This study has two parts: (1) model development using data from the UK, and (2) model validation using data from the UK and The Gambia. The objectives were to evaluate existing neonatal illness severity and mortality risk scores to select candidate variables for use in the new model; develop and validate a score feasible for use in LMICs to predict in-hospital neonatal mortality risk among neonates weighing 2000 g or less within 24 h of birth; and compare the performance of the novel score (NMR-2000) with that of an existing score (CRIB-II).

Methods

Study design and participants

This retrospective study used data held in the UK National Neonatal Research Database (NNRD) from 187 neonatal units to develop a model for scoring in-hospital neonatal mortality risk in LMICs. The NNRD holds de-identified patient-level data, recorded by health-care providers as part of routine care, from admissions to National Health Service neonatal units in England starting from 2008, and in Wales and Scotland starting from 2012. This study included neonates admitted to units in England and Wales between Jan 1, 2010, and Dec 31, 2017 (appendix p 1). The following exclusion criteria were also applied: birthweight more than 2000 g; being admitted at older than 6 h or following discharge home; neonates who were stillborn; neonates who died in the delivery room; neonates who were moribund (received only comfort care before death; appendix p 1).

As well as data from the NNRD, we used data on neonates in The Gambia. West and central Africa have the highest neonatal mortality worldwide (31 in 1000 livebirths).1 In The Gambia in 2018, the neonatal mortality (26 in 1000 livebirths) ranked ninth among the 16 countries of west Africa.1 An estimated 12% of Gambian neonates are born preterm.3 Edward Francis Small Teaching Hospital (EFSTH) in Banjul is the national referral hospital where the neonatal unit admits around 1400 neonates annually. From 2010 to 2013, case-fatality was 35% overall and prematurity-related complications were the leading cause of death.23

The Gambian cohort included all neonates weighing less than 2000 g who were admitted to EFSTH between May 1, 2018, and Sept 30, 2019, who were screened for but not enrolled in the Early KMC (eKMC) trial (NCT03555981). Some routine data, including mode of delivery and treatments administered, were collected from medical charts by trained study personnel. Other data collected as part of the screening process were exported from the trial database, including birthweight, sex, birth plurality, referral status, and peripheral capillary oxygen saturation (SpO2; appendix p 1).

Model development and validation using the UK dataset was approved by the North West–Preston Research Ethics Committee (17/NW/0709), the UK Health Research Authority, and the London School of Hygiene and Tropical Medicine (LSHTM; reference number 14594). Letters were sent to the UK Neonatal Collaborative Lead of all units contributing data to the NNRD, providing information about the study and giving each an opportunity to opt out. Model validation using the Gambian dataset was approved by research ethics committees of the Gambian Government and Medical Research Council Unit The Gambia at the LSHTM (reference number 1643) and LSHTM (reference number 16189). Consent was not obtained, as this was a retrospective study using de-identified data.

Selection of candidate variables

To select the candidate variables for the model, 18 studies describing existing systems for assessing neonatal mortality risk and illness severity were reviewed to generate a list of potential parameters (appendix p 6). Parameters that are typically unavailable, infrequently obtained, or unreliably measured in low-resource settings were excluded (appendix p 1). Remaining parameters were evaluated using the following exclusion criteria: low prevalence in the NNRD (<0·1%); high proportion of missing data in the development dataset (≥20%); not predictive of mortality in neonates who are preterm or have a low birthweight; low prevalence within the first 24 h of life; little evidence to support validity; and concept better represented by an alternative variable (appendix pp 7–9).

Model development

To create the model, we used a development sample of neonates admitted to a random sample of neonatal units in England and Wales from Jan 1, 2010, to Dec 31, 2016. Logistic regression models were derived to model in-hospital mortality risk. Robust standard errors allowed for clustering within units. All candidate variables were included in a complete multivariable model, which was progressively simplified using reverse stepwise selection, with the least statistically significant variable removed at each step.

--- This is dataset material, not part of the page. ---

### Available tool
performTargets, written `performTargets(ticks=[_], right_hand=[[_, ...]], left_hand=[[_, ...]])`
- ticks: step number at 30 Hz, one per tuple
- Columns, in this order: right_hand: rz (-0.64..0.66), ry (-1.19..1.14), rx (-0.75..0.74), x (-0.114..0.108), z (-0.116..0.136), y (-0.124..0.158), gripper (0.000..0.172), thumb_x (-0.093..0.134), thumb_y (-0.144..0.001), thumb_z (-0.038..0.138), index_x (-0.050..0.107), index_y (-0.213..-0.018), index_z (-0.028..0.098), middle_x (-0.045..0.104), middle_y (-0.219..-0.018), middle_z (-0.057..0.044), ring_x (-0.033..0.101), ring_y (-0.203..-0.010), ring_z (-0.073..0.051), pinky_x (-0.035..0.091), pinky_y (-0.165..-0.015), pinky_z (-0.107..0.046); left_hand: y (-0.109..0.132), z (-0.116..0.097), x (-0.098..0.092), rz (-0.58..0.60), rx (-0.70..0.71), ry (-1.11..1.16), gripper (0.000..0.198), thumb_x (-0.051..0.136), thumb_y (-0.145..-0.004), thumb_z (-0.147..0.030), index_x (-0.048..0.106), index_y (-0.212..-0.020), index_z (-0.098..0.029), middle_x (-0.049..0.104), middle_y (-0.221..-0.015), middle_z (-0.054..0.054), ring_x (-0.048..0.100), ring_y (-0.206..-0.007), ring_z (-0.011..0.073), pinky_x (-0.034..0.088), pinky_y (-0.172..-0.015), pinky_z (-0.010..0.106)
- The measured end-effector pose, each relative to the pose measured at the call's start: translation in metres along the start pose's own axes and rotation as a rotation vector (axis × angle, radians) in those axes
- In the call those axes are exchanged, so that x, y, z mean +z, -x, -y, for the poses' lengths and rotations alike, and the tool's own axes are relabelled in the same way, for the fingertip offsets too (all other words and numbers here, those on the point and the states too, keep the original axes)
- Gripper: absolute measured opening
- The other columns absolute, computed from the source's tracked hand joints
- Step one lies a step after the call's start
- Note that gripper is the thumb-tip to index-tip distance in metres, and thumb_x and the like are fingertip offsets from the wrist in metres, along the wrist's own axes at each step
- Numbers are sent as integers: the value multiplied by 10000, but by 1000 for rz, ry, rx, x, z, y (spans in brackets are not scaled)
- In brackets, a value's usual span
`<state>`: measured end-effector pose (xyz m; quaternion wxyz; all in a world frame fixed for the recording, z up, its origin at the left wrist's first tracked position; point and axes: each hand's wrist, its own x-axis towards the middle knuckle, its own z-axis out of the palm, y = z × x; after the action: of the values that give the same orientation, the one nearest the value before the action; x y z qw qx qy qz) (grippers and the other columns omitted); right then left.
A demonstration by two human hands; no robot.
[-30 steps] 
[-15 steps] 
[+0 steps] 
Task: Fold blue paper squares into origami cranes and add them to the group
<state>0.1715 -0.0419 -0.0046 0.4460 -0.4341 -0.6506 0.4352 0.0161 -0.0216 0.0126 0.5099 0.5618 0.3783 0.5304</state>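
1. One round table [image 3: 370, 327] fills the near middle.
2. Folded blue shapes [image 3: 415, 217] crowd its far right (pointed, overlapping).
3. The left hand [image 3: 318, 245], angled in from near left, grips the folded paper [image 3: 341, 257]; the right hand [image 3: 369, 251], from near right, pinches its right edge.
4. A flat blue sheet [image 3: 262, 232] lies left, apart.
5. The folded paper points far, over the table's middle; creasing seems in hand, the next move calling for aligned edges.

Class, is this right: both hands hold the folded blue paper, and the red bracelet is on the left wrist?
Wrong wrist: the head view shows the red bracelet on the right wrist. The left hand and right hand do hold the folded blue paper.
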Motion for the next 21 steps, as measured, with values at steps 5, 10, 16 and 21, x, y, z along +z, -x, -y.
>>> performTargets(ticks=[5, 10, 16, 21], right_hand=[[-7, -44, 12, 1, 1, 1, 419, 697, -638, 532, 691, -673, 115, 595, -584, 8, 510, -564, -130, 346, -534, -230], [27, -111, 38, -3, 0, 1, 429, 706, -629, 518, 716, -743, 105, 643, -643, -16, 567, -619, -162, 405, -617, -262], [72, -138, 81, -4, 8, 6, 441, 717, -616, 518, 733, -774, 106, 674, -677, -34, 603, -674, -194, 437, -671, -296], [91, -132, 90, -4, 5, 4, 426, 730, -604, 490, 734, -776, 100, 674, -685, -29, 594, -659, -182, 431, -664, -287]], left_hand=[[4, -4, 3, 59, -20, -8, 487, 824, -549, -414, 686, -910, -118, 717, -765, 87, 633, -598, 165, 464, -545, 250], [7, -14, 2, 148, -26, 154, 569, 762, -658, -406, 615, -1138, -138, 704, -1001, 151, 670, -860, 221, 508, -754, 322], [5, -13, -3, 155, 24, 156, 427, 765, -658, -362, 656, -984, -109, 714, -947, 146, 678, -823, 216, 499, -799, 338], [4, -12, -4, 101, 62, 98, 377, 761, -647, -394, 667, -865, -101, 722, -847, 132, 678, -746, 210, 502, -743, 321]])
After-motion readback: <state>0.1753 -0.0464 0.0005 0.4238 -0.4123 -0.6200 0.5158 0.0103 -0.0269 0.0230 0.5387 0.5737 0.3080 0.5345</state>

Discrimination was assessed with the c-index, equivalent to the area under the receiver operating characteristic (ROC) curve. A value of 0·5 indicates no predictive ability, 0·8 is considered good, and 1 is perfect.21 Overall goodness-of-fit was assessed with the Brier score and calibration using plots of observed versus predicted risk (appendix p 2). Multiple imputation with chained equations was used to assess the effect of missing data (appendix p 2). The logistic regression model was executed across the imputed datasets, and the resulting β coefficients and c-index were compared with original estimates. A sensitivity analysis excluding neonates whose admission age was unknown (anonymised data derived from calculated difference between birth time and admission time) was done to reassess model performance, because admission at more than 6 h of age was an exclusion criterion. Performance was additionally reassessed following exclusion of neonates who were transferred for any reason because outcome data were not available for these babies. Performance for predicting mortality within 24 h of birth was evaluated in a secondary analysis, because 36% of neonatal deaths occur within this timeframe.24

Score development

To develop the score, we assigned the parameters in the final model points proportional to their β regression coefficient values. Whole numbers were used to generate an easily calculable score. We arbitrarily defined low-risk, medium-risk, and high-risk groups (appendix pp 2–3). To assess the calibration of the score to the model using regression coefficients, observed risks in groups and population deciles of scores were derived and compared with mean predicted risks in each group or population decile. We assessed overall predictive ability of the score using the c-index.

Model validation

We then evaluated both the internal and external validity of the model. Internal validity is the reproducibility of a prediction model for the underlying population from which the data originated.25 Bootstrap resampling with 1000 samples from within the development sample was used to internally validate the model, estimating optimism-adjusted measures of discrimination and goodness-of-fit in each bootstrap sample (appendix p 3). Performance of the refitted model in each bootstrap sample was compared with that of the refitted model in the original development sample; estimates of optimism were averaged and subtracted to provide optimism-adjusted measures.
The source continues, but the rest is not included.